Oxford Capital: Champions of Early‑Stage Innovation
Oxford Capital has been on the money for a solid decade, venturing into more than 100 fledgling firms that are shaking up the commercial, tech, and science worlds. They’re not just tossing money into startups—they’re hunting for those hidden gems that promise explosive growth.
Breaking the Mold Since 1999
Back in the late ’90s, while most folks were still figuring out how the internet worked, Oxford Capital rolled out a pioneering Enterprise Investment Scheme (EIS). It’s like giving budding businesses a green light while investors get a sweet discount on taxes—talk about a win‑win!
Keeping Pace With the Pulse of the Market
Fast forward to today: the world is buzzing with new technologies and markets that change overnight. Oxford Capital stays in sync with these shifts, hunting for opportunities that fit exactly with what investors are craving. They’re constantly fine‑tuning their approach so nothing falls through the cracks.
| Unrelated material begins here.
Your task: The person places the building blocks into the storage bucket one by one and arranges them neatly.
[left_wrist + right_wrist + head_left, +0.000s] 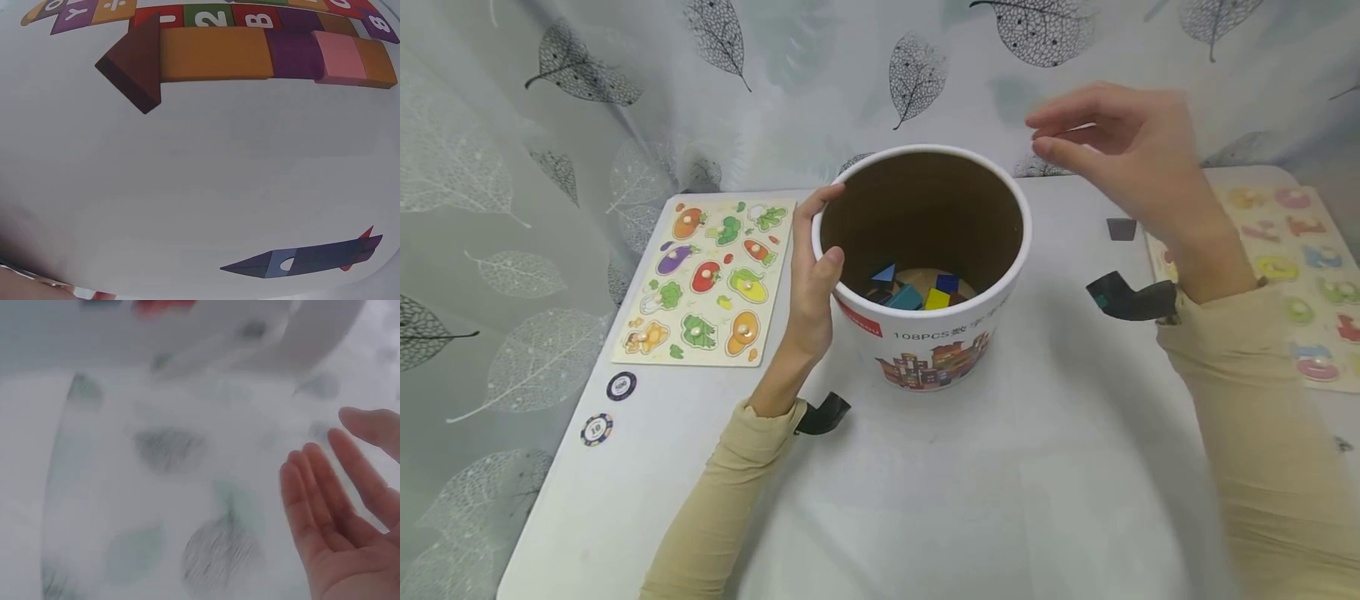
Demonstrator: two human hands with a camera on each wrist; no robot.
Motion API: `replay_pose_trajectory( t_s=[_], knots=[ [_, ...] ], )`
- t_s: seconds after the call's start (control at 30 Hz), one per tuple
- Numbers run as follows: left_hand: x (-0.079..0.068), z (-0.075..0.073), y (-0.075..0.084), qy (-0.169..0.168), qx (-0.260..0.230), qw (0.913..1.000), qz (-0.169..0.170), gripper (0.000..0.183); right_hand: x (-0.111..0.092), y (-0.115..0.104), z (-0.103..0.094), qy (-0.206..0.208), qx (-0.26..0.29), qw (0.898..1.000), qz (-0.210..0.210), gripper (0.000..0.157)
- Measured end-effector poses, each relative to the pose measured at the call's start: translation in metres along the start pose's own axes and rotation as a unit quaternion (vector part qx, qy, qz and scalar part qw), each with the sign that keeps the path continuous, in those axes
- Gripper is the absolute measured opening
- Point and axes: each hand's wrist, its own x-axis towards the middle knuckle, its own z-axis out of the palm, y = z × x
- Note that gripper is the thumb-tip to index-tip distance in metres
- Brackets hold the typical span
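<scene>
A white bucket with printed toy buildings stands on the table, its open top tilted toward me. On its left rim my left hand grips, the thumb at the front edge and a finger farther back. Several coloured blocks lie at the bottom, including a yellow block and a teal block. The left wrist view is filled by the bucket's printed wall. To the right of the bucket and above it, my right hand hangs in the air, slightly blurred. Its fingers are relaxed and hold nothing.
A vegetable puzzle board lies at the left, with a dark chip and a lighter chip near it. A small dark piece and another puzzle board are at the right. A leaf-patterned curtain hangs behind.
</scene>
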Motion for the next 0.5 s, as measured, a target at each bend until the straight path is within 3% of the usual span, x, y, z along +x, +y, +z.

New Fee Structure: Less Pain, More Gain
In a bold gambit that will make investors cheer, Oxford Capital is rolling out a fresh fee schedule for 2024. The goal? Significantly cut down the lifetime cost of investing while still keeping the returns high. Think of it as getting a better deal at a restaurant—you pay less for the experience but still get a mouth‑watering meal.
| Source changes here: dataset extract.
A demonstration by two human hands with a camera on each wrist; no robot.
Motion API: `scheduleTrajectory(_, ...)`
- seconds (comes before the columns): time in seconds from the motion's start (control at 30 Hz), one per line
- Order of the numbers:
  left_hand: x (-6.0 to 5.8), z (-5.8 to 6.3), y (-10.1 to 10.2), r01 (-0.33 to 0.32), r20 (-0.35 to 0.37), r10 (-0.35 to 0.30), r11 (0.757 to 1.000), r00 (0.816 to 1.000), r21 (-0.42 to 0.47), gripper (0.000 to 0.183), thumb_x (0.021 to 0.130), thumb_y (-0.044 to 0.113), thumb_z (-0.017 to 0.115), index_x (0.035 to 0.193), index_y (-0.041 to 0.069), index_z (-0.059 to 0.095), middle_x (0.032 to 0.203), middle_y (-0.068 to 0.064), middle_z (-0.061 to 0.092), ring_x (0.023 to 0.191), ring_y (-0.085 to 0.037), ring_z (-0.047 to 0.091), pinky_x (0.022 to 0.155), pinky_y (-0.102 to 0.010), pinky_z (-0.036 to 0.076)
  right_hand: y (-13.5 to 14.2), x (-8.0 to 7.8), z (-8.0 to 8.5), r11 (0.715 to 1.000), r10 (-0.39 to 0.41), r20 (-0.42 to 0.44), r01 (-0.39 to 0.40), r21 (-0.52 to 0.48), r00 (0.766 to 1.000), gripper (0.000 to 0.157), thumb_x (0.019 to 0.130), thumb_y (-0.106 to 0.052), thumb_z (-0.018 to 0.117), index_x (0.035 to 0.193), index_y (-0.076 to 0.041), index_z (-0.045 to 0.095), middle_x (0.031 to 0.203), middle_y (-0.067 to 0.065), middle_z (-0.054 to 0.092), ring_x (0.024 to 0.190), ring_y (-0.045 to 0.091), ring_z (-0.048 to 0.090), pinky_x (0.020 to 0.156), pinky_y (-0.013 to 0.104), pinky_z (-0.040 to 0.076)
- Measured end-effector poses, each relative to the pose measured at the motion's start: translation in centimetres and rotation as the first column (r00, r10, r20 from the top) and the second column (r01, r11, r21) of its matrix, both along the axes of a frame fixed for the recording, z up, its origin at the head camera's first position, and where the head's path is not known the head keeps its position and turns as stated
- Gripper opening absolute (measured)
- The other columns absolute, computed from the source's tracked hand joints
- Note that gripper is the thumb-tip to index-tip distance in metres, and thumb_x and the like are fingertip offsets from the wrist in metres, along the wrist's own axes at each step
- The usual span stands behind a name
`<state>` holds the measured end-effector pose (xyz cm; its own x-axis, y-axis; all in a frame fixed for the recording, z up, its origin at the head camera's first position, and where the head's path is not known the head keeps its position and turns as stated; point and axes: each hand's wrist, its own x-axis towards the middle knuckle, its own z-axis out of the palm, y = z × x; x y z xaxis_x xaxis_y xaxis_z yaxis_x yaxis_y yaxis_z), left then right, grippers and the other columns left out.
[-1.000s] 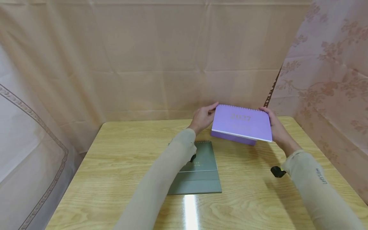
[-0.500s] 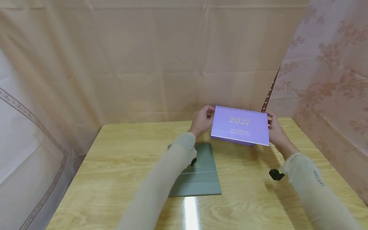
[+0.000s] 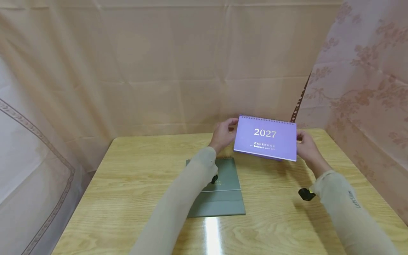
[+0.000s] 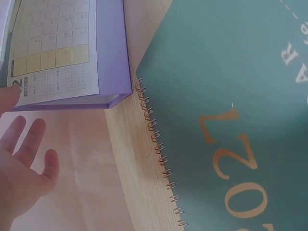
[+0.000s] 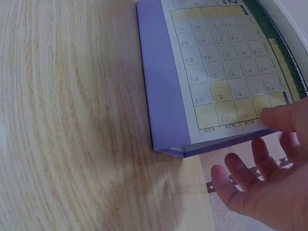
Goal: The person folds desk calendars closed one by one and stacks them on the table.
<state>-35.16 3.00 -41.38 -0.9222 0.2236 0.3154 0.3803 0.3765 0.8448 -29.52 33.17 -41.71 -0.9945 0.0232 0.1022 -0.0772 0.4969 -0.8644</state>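
Both hands are at a purple spiral-bound 2027 desk calendar [image 3: 265,138], its front cover tilted toward the head camera. My left hand [image 3: 222,134] holds its left side near the top; the left wrist view shows the thumb [image 4: 9,97] on a printed page and the other fingers spread below. On the opposite side, my right hand [image 3: 307,146] pinches the edge, thumb [image 5: 279,118] on a page grid. Whether the purple base touches the table cannot be told. A dark green 2027 desk calendar [image 3: 223,203] lies flat, partly covered by the left sleeve.
The wood-grain table [image 3: 137,177] ends at a beige curtain [image 3: 165,71] behind. A pink floral curtain [image 3: 366,88] hangs at the right and a white cloth [image 3: 28,159] at the left. A black wrist camera [image 3: 306,194] juts from the right sleeve.
The purple calendar's cover has tipped to face the head camera more. My right hand has slid from the top right corner down along the right edge. The green calendar stays in place.
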Motion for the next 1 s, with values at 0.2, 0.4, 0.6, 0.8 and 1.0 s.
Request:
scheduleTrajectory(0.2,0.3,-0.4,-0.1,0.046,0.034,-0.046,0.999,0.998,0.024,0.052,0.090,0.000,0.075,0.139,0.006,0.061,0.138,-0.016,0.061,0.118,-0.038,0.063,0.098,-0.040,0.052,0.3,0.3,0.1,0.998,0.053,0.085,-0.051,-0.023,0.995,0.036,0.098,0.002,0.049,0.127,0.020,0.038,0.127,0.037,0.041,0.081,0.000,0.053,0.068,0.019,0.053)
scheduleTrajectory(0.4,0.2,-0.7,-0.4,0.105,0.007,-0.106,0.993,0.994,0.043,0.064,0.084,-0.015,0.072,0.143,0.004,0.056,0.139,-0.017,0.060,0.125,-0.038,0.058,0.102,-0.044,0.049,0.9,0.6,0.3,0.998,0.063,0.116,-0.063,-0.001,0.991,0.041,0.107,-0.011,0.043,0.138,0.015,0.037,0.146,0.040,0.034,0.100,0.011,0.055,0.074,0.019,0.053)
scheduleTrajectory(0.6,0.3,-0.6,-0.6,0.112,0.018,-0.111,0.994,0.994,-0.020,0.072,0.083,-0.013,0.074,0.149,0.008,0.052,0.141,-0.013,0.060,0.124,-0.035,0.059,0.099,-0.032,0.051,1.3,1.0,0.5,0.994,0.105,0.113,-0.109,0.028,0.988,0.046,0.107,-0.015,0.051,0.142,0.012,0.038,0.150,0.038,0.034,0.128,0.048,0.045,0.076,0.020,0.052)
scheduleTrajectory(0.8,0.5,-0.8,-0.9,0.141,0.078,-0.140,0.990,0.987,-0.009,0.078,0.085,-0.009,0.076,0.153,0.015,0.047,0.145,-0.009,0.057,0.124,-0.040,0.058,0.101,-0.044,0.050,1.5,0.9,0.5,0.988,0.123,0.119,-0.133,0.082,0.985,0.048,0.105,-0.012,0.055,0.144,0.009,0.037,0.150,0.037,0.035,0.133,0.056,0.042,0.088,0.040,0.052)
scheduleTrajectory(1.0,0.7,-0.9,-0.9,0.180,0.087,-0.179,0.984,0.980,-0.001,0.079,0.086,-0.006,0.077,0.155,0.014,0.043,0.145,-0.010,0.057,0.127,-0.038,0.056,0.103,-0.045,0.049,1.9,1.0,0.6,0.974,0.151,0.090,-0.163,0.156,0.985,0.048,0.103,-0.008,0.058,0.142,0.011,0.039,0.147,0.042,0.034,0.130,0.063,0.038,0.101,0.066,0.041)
- Lower upfront costs: Investors can start with less capital outlay.
- Reduced timeline fees: Keeps expenses low even as projects march forward.
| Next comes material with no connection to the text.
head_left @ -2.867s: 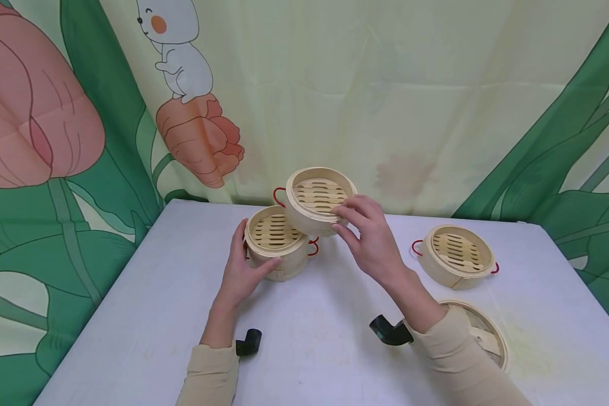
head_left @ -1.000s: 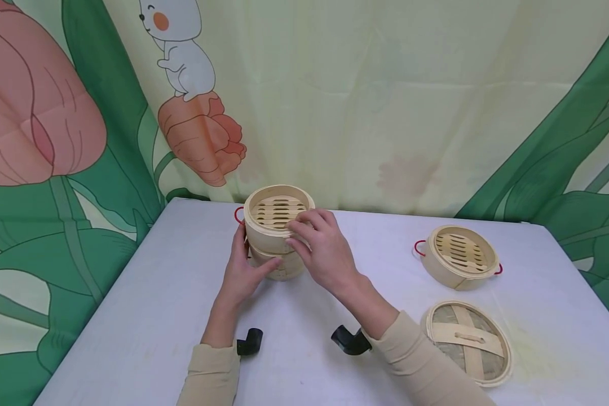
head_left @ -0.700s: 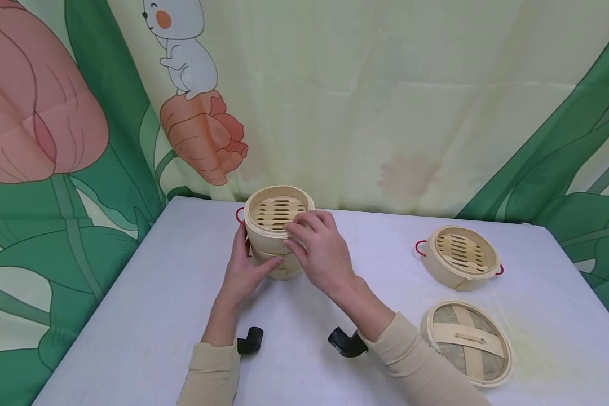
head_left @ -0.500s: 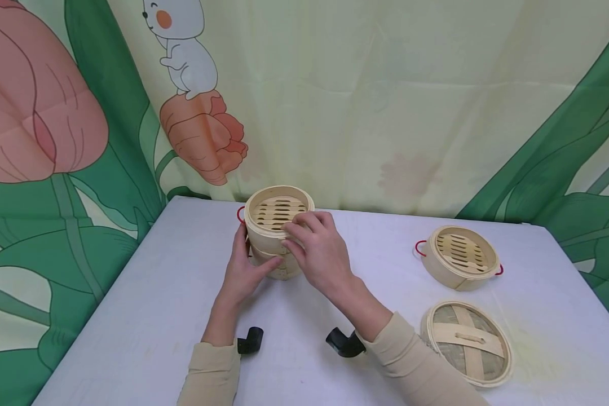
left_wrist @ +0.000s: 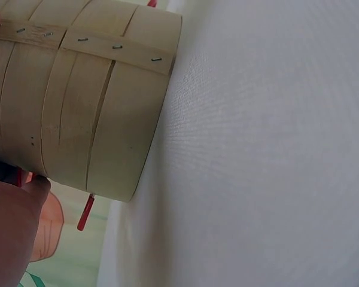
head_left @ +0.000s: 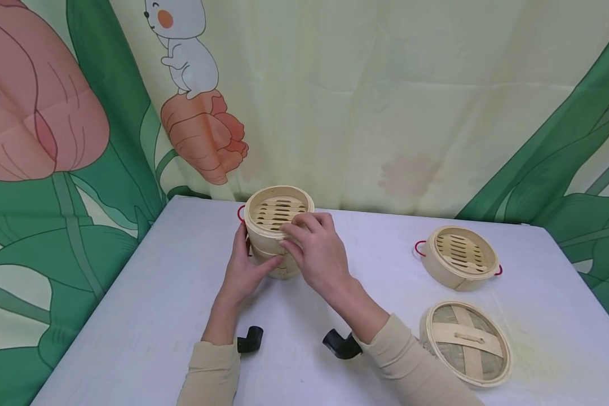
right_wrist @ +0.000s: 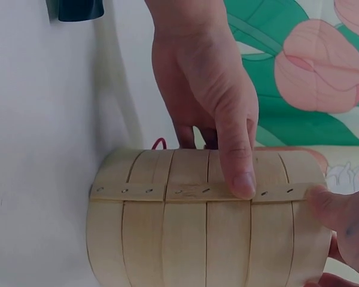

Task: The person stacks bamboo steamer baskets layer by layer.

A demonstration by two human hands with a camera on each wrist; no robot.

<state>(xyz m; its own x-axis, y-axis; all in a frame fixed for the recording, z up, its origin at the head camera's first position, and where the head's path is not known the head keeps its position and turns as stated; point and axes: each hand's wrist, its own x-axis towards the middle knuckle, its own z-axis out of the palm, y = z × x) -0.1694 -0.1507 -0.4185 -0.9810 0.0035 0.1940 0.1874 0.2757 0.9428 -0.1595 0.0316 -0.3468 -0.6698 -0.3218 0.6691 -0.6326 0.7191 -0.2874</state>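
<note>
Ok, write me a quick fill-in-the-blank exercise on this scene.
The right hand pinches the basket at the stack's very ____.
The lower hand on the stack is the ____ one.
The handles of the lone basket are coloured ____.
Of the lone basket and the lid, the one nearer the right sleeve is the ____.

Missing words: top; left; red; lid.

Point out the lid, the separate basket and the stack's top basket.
Lid (head_left: 467, 340): head view, middle of its crossed strips.
Separate basket (head_left: 459, 255): head view, slatted floor.
Top basket (head_left: 273, 212): head view, slatted floor.
</note>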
- Enhanced returns: With more funds available for growth, the upside potential rises.
So, if you’ve ever wanted to join the ranks of smart, early‑stage investors who strike the perfect balance between risk and reward, Oxford Capital’s new strategy is a game‑changer. Get ready to invest smarter, not harder.
Oxford Capital’s fee structure change
Oxford Capital Unveils a Fresh Fee Tariff for 2024
After pulling off a second 10‑fold exit in just two years, Oxford Capital is dropping a brand‑new fee structure that aims to solve the nagging pain points investors have been pointing at for a while.
What’s New?
- Lifetime Cost Transparency: Investors now see the capped total cost from day one.
- Tiered Initial Fees: Big‑buck investors pay less of a % compared to smaller ones – fairness, at last.
- VAT‑Free Fees: Initial and custodian purchase/sale costs have been ripped clean of VAT, chopping overall expenses.
- More Capital—More Returns: Subscription percentages have jumped to a sweet spot of 91.8%–95.8%, letting more money get into productive hands.
- Annual Management Charge Cut: The AMC is trimmed and capped for a maximum of 7 years, aligning with typical holding periods.
- Higher Performance Hurdle: From 100% to 120% on portfolio‑wide basis – a tougher climb that rewards real upside.
Why It Matters
Mark Bower‑Easton, Head of Distribution, says: “We’re still the pioneers – remember our 1999 first‑ever EIS fund? This 2024 tariff is live‑fast, and it plays right to investor brains. It’s all about demystifying the fee maze and keeping costs lean for those who want to write bigger checks.”
Digging into FCA’s Consumer Duty rules and real‑world feedback, Oxford identified that investors hate:
- Opaque fees
- Uncertain lifetime costs
- A misfit between VCs, investors, and portfolio companies
- High costs that unfairly target larger investors
With the new fee model, clarity is instant and the solution sits among the most economical EIS options in the UK today.